An exact transcription is needed of the lines below from the one with "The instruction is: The" through the one with "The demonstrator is", with no other lines and no pictures.

▸ **Information provided**:
__________

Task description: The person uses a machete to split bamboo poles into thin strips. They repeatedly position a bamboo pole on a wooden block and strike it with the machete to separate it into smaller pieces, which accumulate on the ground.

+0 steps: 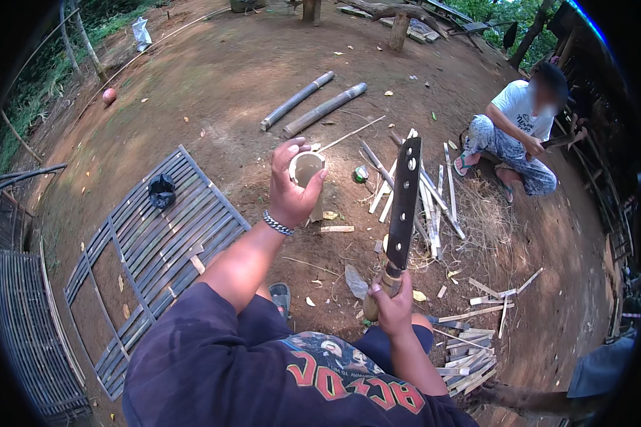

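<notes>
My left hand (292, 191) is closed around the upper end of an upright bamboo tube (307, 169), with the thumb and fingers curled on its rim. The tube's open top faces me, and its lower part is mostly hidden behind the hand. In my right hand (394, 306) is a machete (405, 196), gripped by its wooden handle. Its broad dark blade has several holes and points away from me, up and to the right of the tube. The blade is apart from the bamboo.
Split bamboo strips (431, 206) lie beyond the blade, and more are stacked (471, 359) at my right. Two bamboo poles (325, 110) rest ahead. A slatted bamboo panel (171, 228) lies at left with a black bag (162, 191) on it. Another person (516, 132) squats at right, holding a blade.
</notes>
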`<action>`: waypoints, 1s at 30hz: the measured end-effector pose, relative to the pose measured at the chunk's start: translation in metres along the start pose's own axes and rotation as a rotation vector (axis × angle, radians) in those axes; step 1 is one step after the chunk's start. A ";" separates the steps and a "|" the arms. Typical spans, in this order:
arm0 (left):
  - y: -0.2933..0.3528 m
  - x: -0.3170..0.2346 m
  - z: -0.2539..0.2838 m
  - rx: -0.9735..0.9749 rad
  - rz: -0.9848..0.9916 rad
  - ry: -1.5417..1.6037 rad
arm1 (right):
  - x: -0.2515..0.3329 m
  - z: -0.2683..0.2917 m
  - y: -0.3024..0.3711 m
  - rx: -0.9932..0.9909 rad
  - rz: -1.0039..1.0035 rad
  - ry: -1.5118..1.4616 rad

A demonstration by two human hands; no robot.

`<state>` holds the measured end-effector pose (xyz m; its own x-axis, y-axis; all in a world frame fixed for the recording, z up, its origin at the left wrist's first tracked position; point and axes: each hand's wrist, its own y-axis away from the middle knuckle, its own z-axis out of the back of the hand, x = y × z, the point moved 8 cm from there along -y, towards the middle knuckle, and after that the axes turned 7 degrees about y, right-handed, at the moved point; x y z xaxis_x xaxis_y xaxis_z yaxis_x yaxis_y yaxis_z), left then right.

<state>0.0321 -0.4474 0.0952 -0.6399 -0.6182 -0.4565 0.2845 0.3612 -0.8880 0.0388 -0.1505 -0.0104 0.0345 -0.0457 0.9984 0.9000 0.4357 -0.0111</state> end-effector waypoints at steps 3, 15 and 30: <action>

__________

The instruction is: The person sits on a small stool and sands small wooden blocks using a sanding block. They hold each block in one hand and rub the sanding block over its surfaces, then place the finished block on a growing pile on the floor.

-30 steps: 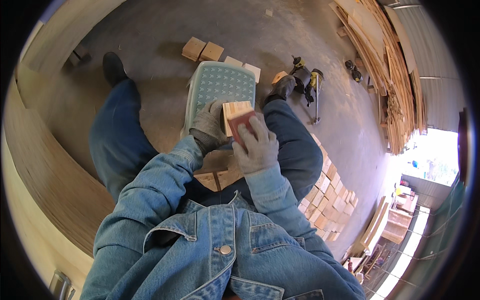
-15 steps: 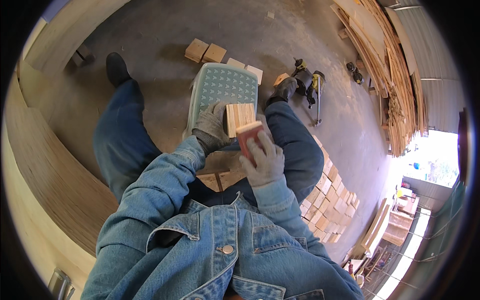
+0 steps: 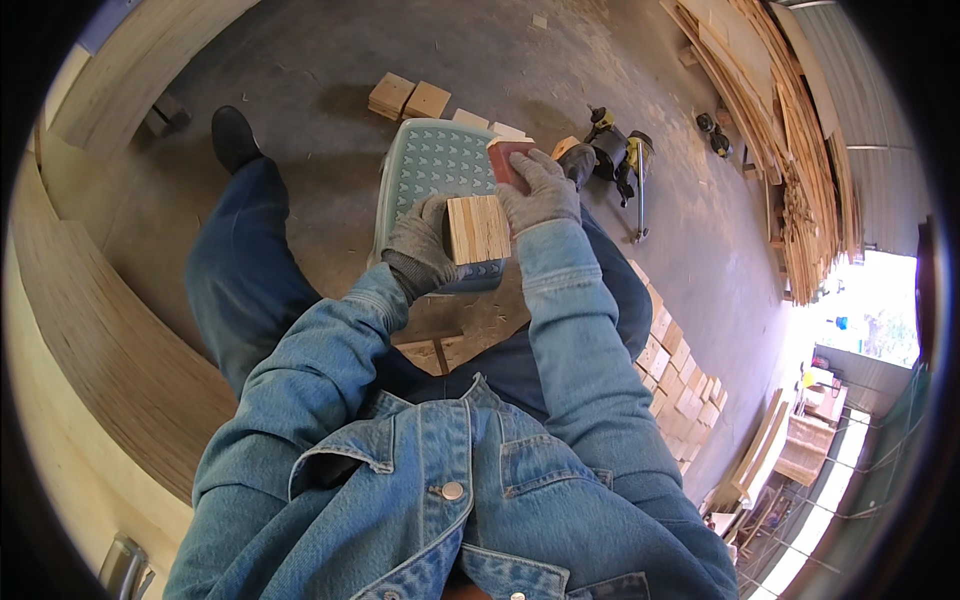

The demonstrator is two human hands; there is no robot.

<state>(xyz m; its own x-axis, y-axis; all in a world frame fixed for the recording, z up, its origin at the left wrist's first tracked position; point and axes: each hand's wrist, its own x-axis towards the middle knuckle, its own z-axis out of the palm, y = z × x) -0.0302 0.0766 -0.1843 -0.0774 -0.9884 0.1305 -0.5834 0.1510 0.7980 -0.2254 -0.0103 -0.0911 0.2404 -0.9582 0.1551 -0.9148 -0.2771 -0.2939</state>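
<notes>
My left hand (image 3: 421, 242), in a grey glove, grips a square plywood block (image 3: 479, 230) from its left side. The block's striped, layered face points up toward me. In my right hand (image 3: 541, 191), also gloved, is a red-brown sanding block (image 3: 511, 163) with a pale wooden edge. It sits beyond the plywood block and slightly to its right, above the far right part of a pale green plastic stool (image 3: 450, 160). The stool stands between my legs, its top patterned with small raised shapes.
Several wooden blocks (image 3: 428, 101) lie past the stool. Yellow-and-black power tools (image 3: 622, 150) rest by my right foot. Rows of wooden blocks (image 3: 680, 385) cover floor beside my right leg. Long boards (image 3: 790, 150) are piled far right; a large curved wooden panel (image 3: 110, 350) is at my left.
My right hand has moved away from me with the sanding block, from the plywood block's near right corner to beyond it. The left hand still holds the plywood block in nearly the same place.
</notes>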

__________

▸ **Reply**:
The instruction is: The person sits on a small stool and sands small wooden blocks using a sanding block. They hold each block in one hand and rub the sanding block over its surfaces, then place the finished block on a growing pile on the floor.

-30 steps: 
-15 steps: 
+0 steps: 

The demonstrator is two human hands; there is no robot.

With that, the answer is done.